### Problem to work on:
Down to the last line, repeat the data below exactly.

### Exercise data:

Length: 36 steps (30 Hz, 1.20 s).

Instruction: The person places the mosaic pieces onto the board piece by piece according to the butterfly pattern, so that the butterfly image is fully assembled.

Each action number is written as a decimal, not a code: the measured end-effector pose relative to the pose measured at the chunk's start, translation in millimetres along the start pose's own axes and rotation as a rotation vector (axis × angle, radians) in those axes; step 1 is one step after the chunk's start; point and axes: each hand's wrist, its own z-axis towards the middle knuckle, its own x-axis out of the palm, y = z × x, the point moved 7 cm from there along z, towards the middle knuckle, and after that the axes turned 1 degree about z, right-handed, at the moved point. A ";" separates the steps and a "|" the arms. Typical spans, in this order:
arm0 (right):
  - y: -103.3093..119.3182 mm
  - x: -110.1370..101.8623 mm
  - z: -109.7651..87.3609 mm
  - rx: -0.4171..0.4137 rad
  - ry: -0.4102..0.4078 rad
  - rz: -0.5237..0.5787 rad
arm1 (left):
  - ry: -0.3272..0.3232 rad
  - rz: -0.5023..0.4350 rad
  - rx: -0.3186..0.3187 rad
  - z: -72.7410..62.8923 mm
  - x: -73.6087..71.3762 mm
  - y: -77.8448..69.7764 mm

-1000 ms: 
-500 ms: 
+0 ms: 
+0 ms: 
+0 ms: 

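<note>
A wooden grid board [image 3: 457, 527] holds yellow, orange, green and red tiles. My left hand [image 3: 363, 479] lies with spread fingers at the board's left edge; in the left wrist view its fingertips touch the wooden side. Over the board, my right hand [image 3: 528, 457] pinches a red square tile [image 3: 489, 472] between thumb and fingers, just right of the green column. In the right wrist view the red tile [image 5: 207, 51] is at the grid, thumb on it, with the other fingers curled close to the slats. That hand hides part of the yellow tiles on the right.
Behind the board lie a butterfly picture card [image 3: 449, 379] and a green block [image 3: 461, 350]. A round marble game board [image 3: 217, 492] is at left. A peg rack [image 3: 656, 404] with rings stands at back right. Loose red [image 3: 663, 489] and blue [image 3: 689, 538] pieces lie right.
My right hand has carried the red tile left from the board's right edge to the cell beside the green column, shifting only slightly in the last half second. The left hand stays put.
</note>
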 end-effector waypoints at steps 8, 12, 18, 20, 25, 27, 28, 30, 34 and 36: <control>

### Response box:
Length: 36 steps (30 Hz, 1.20 s).

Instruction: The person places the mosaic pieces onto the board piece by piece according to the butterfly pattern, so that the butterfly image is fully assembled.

Each action number is written as a decimal, not a code: the measured end-effector pose relative to the pose measured at the chunk's start, translation in millimetres along the start pose's own axes and rotation as a rotation vector (axis × angle, radians) in those axes; step 1 is one step after the chunk's start; point and axes: each hand's wrist, its own z-axis towards the middle knuckle, its own x-axis out of the palm, y = z × x, the point moved 7 cm from there along z, towards the middle knuckle, and after that the axes turned 1 degree about z, right-handed, at the moved point. A ";" separates the steps and a "|" the arms. Typical spans, in this order:
arm0 (right):
  - y: -103.3093..119.3182 mm
  - x: -110.1370..101.8623 mm
  - z: -109.7651..87.3609 mm
  - rx: -0.4171..0.4137 rad
  - ry: -0.4102..0.4078 rad
  - rz: -0.5237..0.5787 rad
arm1 (left):
  - ry: -0.3272..0.3232 rad
  - rz: -0.5023..0.4350 rad
  - rx: -0.3186..0.3187 rad
  - z: -72.7410..62.8923 mm
  - x: -73.6087..71.3762 mm
  - y: -77.8448..69.7764 mm

-1000 ms: 
-500 ms: 
+0 ms: 
+0 ms: 
+0 ms: 

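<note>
A wooden grid board [image 3: 457, 527] holds yellow, orange, green and red tiles. My left hand [image 3: 363, 479] lies with spread fingers at the board's left edge; in the left wrist view its fingertips touch the wooden side. Over the board, my right hand [image 3: 528, 457] pinches a red square tile [image 3: 489, 472] between thumb and fingers, just right of the green column. In the right wrist view the red tile [image 5: 207, 51] is at the grid, thumb on it, with the other fingers curled close to the slats. That hand hides part of the yellow tiles on the right.
Behind the board lie a butterfly picture card [image 3: 449, 379] and a green block [image 3: 461, 350]. A round marble game board [image 3: 217, 492] is at left. A peg rack [image 3: 656, 404] with rings stands at back right. Loose red [image 3: 663, 489] and blue [image 3: 689, 538] pieces lie right.
My right hand has carried the red tile left from the board's right edge to the cell beside the green column, shifting only slightly in the last half second. The left hand stays put.
</note>
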 end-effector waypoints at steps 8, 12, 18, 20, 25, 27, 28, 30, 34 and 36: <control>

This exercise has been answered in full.